Data section ->
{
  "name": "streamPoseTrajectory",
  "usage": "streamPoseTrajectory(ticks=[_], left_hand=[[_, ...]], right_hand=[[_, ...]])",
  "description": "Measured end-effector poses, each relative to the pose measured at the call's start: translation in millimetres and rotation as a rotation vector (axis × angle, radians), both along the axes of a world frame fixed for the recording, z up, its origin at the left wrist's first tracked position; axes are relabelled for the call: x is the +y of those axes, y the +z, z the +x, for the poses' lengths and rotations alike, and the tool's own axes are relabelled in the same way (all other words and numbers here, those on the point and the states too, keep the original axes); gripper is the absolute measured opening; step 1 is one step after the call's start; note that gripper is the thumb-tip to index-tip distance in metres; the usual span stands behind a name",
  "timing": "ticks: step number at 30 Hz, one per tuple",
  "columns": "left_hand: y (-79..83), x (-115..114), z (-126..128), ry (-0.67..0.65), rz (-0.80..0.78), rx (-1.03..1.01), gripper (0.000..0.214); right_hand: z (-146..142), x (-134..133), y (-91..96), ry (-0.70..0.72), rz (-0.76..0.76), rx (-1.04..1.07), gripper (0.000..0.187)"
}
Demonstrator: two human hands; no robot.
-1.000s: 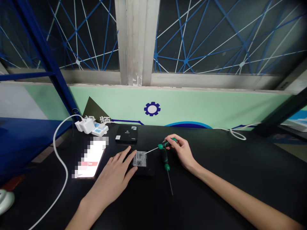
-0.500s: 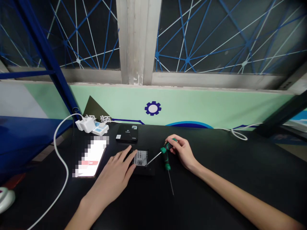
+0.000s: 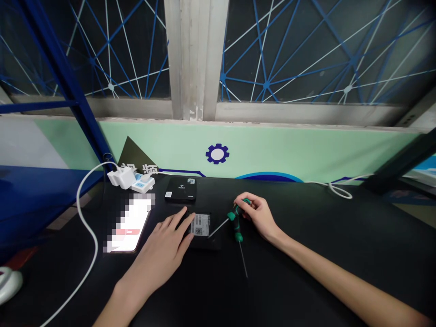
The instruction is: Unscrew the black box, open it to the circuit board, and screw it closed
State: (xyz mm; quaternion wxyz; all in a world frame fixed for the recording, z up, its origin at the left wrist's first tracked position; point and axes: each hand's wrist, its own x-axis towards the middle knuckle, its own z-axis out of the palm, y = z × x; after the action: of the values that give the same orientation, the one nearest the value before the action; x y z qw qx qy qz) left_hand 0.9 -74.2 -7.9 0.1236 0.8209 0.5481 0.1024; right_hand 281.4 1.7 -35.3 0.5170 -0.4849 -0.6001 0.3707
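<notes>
A small black box (image 3: 208, 240) with a white label (image 3: 200, 225) lies on the black table (image 3: 306, 254). My left hand (image 3: 162, 247) lies flat on the box's left side, fingers stretched out. My right hand (image 3: 258, 213) pinches the green handle of a screwdriver (image 3: 229, 217), whose tip rests at the box's right edge beside the label. A second green-handled screwdriver (image 3: 240, 246) lies on the table just right of the box, under the held one.
A lit phone (image 3: 127, 223) lies left of my left hand. Behind it sit a white charger (image 3: 120, 177) with a white cable (image 3: 85, 222) and a white power strip (image 3: 143, 182). Another black box (image 3: 180, 189) lies further back. A white cable (image 3: 337, 188) curls at the back right.
My right hand has swung the screwdriver's tip down and right, from over the label to the box's right edge. My left hand has stayed on the box.
</notes>
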Motion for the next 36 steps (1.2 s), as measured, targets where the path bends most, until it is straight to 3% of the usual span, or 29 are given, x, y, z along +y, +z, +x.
streamPoseTrajectory(ticks=[7,13,22,28,36], left_hand=[[-0.1,-1.5,0.4,0.053,0.009,-0.035,0.064],[-4.0,-1.5,0.9,0.150,-0.032,-0.013,0.077],[-12.7,7.3,-2.2,0.151,0.159,0.064,0.050],[-6.6,11.2,-5.0,0.222,0.286,0.124,0.044],[0.7,7.7,0.1,0.241,0.149,0.040,0.048]], right_hand=[[-1.2,0.6,-2.3,-0.101,-0.003,0.077,0.041],[-1.5,0.4,-1.8,-0.070,0.027,0.080,0.039],[-1.8,-0.8,-0.3,-0.040,0.040,0.110,0.039],[-1.7,-1.2,-0.5,-0.020,0.033,0.133,0.037],[-2.5,-1.7,1.6,-0.004,0.026,0.149,0.036]])
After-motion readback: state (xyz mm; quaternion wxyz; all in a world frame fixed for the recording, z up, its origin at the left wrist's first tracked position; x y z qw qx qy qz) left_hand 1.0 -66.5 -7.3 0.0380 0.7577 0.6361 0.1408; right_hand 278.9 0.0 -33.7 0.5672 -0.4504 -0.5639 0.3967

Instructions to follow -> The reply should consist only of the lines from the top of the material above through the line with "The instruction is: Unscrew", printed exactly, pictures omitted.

Reply ->
{
  "name": "streamPoseTrajectory",
  "usage": "streamPoseTrajectory(ticks=[_], left_hand=[[_, ...]], right_hand=[[_, ...]])",
  "description": "Measured end-effector poses, each relative to the pose measured at the call's start: translation in millimetres and rotation as a rotation vector (axis × angle, radians), both along the axes of a world frame fixed for the recording, z up, its origin at the left wrist's first tracked position; axes are relabelled for the call: x is the +y of those axes, y the +z, z the +x, for the poses' lengths and rotations alike, and the tool's own axes are relabelled in the same way (all other words and numbers here, those on the point and the states too, keep the original axes); gripper is the absolute measured opening; step 1 is one step after the call's start; note that gripper is the thumb-tip to index-tip distance in metres; the usual span stands behind a name",
  "timing": "ticks: step number at 30 Hz, one per tuple",
  "columns": "left_hand: y (-79..83), x (-115..114), z (-126..128), ry (-0.67..0.65), rz (-0.80..0.78), rx (-1.03..1.01), gripper (0.000..0.214); right_hand: z (-146..142), x (-134..133), y (-91..96), ry (-0.70..0.72), rz (-0.76..0.76), rx (-1.04..1.07), gripper (0.000..0.187)"
}
Demonstrator: two human hands; no robot.
-1.000s: 
-0.500s: 
+0.000s: 
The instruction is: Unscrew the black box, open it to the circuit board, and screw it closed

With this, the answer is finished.